What the task requires is an exact printout of the listing below, pictures excluded.

[Dataset records]
※
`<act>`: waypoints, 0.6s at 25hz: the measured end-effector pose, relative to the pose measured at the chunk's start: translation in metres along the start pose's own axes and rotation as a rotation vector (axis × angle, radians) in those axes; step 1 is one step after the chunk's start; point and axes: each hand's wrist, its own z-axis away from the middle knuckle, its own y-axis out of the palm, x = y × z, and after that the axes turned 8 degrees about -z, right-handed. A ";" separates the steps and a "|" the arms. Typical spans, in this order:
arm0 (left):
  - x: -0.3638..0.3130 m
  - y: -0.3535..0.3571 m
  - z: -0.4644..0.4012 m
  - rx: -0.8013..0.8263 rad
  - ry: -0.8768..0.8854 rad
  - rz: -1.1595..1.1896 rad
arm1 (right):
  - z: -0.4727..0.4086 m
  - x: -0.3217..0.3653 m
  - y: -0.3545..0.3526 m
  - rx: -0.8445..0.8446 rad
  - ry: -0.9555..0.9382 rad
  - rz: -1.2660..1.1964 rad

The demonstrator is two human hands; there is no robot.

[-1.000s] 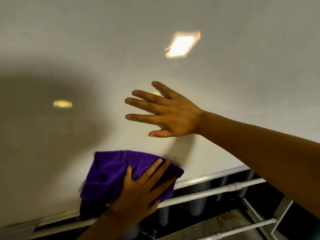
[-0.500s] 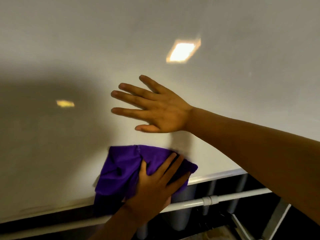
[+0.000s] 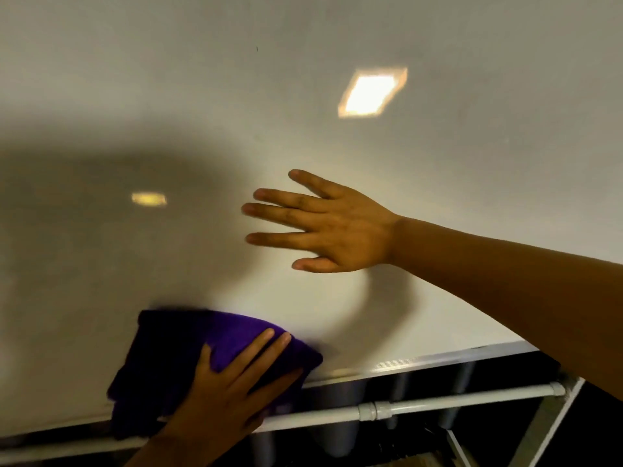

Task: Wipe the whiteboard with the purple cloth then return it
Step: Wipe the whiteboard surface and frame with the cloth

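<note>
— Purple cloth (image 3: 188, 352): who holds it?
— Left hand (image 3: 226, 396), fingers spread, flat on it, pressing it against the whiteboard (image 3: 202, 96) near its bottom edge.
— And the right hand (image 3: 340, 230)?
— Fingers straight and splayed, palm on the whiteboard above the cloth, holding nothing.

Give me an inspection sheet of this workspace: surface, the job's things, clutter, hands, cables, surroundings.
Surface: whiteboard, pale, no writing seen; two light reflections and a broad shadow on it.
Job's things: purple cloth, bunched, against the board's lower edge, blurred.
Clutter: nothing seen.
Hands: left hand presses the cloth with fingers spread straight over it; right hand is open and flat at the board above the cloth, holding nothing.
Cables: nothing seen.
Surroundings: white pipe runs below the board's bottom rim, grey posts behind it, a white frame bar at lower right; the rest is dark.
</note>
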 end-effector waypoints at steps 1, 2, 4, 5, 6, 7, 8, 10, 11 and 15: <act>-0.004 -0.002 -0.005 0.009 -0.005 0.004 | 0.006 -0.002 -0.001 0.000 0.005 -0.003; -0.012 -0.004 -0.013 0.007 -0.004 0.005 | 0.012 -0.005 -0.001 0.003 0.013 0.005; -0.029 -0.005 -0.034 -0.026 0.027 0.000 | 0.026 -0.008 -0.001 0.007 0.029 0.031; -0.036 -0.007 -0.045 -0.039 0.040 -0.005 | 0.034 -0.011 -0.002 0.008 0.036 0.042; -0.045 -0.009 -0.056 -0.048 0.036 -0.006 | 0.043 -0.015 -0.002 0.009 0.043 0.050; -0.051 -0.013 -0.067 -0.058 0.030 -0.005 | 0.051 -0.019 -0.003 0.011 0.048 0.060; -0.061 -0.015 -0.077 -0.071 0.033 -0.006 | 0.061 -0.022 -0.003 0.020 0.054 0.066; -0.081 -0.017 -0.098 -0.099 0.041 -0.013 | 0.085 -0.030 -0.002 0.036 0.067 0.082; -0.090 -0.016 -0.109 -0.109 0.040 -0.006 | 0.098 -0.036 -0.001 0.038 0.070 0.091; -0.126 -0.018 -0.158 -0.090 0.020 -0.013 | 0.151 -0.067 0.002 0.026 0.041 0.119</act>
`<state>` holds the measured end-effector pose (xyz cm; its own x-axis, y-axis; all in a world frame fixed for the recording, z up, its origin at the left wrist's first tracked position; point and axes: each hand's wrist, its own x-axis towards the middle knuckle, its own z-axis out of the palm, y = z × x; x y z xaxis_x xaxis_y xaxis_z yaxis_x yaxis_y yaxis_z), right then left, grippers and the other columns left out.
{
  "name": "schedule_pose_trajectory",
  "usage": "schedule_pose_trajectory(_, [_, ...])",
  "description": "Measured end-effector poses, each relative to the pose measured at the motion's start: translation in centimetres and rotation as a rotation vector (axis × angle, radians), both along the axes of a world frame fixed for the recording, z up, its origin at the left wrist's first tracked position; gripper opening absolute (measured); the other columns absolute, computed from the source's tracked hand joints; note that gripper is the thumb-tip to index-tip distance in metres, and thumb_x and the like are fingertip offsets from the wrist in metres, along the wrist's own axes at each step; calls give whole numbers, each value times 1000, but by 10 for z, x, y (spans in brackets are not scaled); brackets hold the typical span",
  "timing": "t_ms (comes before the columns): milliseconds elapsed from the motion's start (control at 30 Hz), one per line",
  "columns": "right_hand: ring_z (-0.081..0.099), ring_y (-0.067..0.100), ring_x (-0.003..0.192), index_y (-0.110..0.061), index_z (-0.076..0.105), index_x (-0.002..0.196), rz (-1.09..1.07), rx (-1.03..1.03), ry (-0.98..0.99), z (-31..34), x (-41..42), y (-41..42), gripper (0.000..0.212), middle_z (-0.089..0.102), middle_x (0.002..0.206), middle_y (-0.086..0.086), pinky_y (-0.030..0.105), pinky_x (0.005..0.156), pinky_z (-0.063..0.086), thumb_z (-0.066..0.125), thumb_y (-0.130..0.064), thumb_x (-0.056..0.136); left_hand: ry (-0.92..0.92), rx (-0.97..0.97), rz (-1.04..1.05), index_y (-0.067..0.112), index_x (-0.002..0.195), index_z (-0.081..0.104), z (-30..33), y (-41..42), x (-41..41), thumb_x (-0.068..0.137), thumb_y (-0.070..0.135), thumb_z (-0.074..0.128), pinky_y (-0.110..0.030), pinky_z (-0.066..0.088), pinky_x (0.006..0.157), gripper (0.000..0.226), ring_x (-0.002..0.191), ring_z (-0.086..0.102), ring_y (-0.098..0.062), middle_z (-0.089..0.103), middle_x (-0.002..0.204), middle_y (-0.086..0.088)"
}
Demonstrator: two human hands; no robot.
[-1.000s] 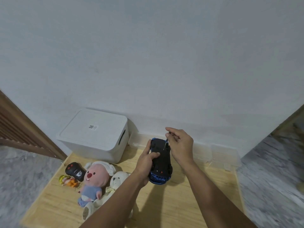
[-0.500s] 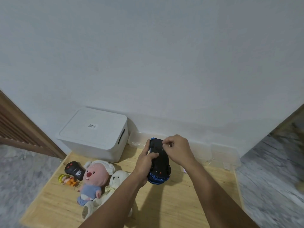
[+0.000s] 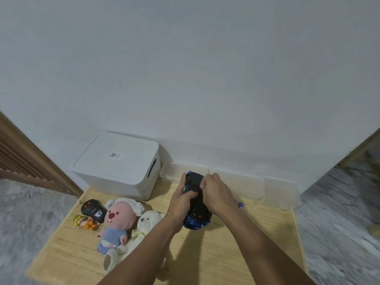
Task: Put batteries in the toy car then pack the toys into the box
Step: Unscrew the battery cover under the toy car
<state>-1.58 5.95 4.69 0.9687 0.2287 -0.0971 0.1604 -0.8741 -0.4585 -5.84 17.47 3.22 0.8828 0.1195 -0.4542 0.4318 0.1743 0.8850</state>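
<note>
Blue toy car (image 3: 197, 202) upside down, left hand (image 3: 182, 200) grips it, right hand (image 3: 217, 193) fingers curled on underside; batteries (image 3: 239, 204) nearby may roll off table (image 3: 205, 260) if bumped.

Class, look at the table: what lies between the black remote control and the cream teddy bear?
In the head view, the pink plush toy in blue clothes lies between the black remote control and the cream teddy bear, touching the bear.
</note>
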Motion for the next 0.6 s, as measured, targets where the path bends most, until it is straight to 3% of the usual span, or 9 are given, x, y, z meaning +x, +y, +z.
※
[Output for this exercise]
`<act>`: waypoints, 0.6s at 25hz: the measured end-effector pose, relative to the pose measured at the chunk's start: translation in metres along the start pose's own axes and rotation as a rotation vector (axis × angle, radians) in those axes; step 1 is one step after the chunk's start; point and axes: each hand's wrist, its own z-axis away from the middle knuckle, its own y-axis out of the palm, x = y × z, and after that the axes turned 8 degrees about -z, right-handed. A ";" separates the steps and a "|" the arms. Typical spans, in this order:
arm0 (left):
  - x: -0.3638..0.3130 m
  - y: -0.3535..0.3571 m
  - z: -0.4644..0.4012 m
  - rx: -0.8013..0.8263 rad
  - ry: -0.8768..0.8854 rad
  - rz: -1.1595..1.1896 rad
arm1 (right):
  - z: -0.4727..0.4086 m
  - x: -0.3217..0.3653 m
  - y: -0.3545..0.3526 m
  - rx: -0.8445..0.8446 rad
  - ry: -0.9555..0.9382 rad
  - rz: -1.2660..1.1964 rad

The demonstrator is two human hands; there is no robot.

[-1.000s] 
[-0.500s] 
[+0.000s] 

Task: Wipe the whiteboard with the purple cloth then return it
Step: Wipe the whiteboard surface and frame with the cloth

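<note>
— Purple cloth (image 3: 188, 352): who holds it?
— Left hand (image 3: 226, 396), fingers spread, flat on it, pressing it against the whiteboard (image 3: 202, 96) near its bottom edge.
— And the right hand (image 3: 340, 230)?
— Fingers straight and splayed, palm on the whiteboard above the cloth, holding nothing.

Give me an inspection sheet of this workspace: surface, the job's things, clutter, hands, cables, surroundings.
Surface: whiteboard, pale, no writing seen; two light reflections and a broad shadow on it.
Job's things: purple cloth, bunched, against the board's lower edge, blurred.
Clutter: nothing seen.
Hands: left hand presses the cloth with fingers spread straight over it; right hand is open and flat at the board above the cloth, holding nothing.
Cables: nothing seen.
Surroundings: white pipe runs below the board's bottom rim, grey posts behind it, a white frame bar at lower right; the rest is dark.
</note>
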 end-effector waypoints at steps 1, 2, 4, 5, 6, 7, 8, 10, 11 and 15: <act>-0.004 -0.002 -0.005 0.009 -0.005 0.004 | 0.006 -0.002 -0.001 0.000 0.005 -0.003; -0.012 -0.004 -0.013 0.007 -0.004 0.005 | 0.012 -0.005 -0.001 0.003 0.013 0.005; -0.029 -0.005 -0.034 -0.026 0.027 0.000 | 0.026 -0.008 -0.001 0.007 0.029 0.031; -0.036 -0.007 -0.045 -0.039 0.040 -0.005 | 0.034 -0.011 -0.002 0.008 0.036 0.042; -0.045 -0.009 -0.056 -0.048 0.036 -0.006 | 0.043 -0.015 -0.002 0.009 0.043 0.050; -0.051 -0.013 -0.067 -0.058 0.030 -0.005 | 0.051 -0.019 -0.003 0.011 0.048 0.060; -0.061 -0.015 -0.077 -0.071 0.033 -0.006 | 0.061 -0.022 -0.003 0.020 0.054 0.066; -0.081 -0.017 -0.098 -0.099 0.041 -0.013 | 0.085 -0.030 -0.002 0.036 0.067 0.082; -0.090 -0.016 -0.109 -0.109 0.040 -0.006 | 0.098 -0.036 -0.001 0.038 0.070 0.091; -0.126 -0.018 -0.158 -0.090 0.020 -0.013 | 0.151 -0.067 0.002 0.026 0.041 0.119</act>
`<state>` holds the measured end-effector pose (xyz cm; its own x-axis, y-axis; all in a world frame fixed for the recording, z up, its origin at the left wrist's first tracked position; point and axes: each hand's wrist, its own x-axis towards the middle knuckle, its own z-axis out of the palm, y = z × x; x y z xaxis_x xaxis_y xaxis_z yaxis_x yaxis_y yaxis_z), right then left, grippers and the other columns left out.
{
  "name": "schedule_pose_trajectory",
  "usage": "schedule_pose_trajectory(_, [_, ...])",
  "description": "Measured end-effector poses, each relative to the pose measured at the motion's start: translation in centimetres and rotation as a rotation vector (axis × angle, radians), both along the axes of a world frame fixed for the recording, z up, its origin at the left wrist's first tracked position; gripper opening absolute (measured); the other columns absolute, computed from the source's tracked hand joints; note that gripper is the thumb-tip to index-tip distance in metres, and thumb_x and the like are fingertip offsets from the wrist in metres, along the wrist's own axes at each step; calls give whole numbers, each value times 1000, but by 10 for z, x, y (spans in brackets are not scaled); brackets hold the typical span",
  "timing": "t_ms (comes before the columns): milliseconds elapsed from the motion's start (control at 30 Hz), one per line",
  "columns": "right_hand: ring_z (-0.081..0.099), ring_y (-0.067..0.100), ring_x (-0.003..0.192), index_y (-0.110..0.061), index_z (-0.076..0.105), index_x (-0.002..0.196), rz (-1.09..1.07), rx (-1.03..1.03), ry (-0.98..0.99), z (-31..34), x (-41..42), y (-41..42), gripper (0.000..0.212), middle_z (-0.089..0.102), middle_x (0.002..0.206), middle_y (-0.086..0.086), pinky_y (-0.030..0.105), pinky_x (0.005..0.156), pinky_z (-0.063..0.086), thumb_z (-0.066..0.125), thumb_y (-0.130..0.064), thumb_x (-0.056..0.136); left_hand: ry (-0.92..0.92), rx (-0.97..0.97), rz (-1.04..1.05), index_y (-0.067..0.112), index_x (-0.002..0.195), index_z (-0.081..0.104), z (-30..33), y (-41..42), x (-41..41), thumb_x (-0.068..0.137), thumb_y (-0.070..0.135), thumb_z (-0.074..0.128), pinky_y (-0.110..0.030), pinky_z (-0.066..0.088), pinky_x (0.006..0.157), gripper (0.000..0.226), ring_x (-0.002..0.191), ring_z (-0.086..0.102), ring_y (-0.098..0.062), middle_z (-0.089..0.103), middle_x (-0.002..0.204), middle_y (-0.086..0.088)"
}
Demonstrator: two human hands; no robot.
[-1.000s] 
[-0.500s] 
[+0.000s] 
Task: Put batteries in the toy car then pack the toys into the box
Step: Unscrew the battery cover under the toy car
<state>-1.58 5.95 4.69 0.9687 0.2287 -0.0971 0.1604 -0.8741 -0.4585 -5.84 17.47 3.22 0.8828 0.1195 -0.4542 0.4318 0.1743 0.8850</state>
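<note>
Blue toy car (image 3: 197, 202) upside down, left hand (image 3: 182, 200) grips it, right hand (image 3: 217, 193) fingers curled on underside; batteries (image 3: 239, 204) nearby may roll off table (image 3: 205, 260) if bumped.

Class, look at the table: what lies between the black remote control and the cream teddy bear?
In the head view, the pink plush toy in blue clothes lies between the black remote control and the cream teddy bear, touching the bear.
</note>
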Motion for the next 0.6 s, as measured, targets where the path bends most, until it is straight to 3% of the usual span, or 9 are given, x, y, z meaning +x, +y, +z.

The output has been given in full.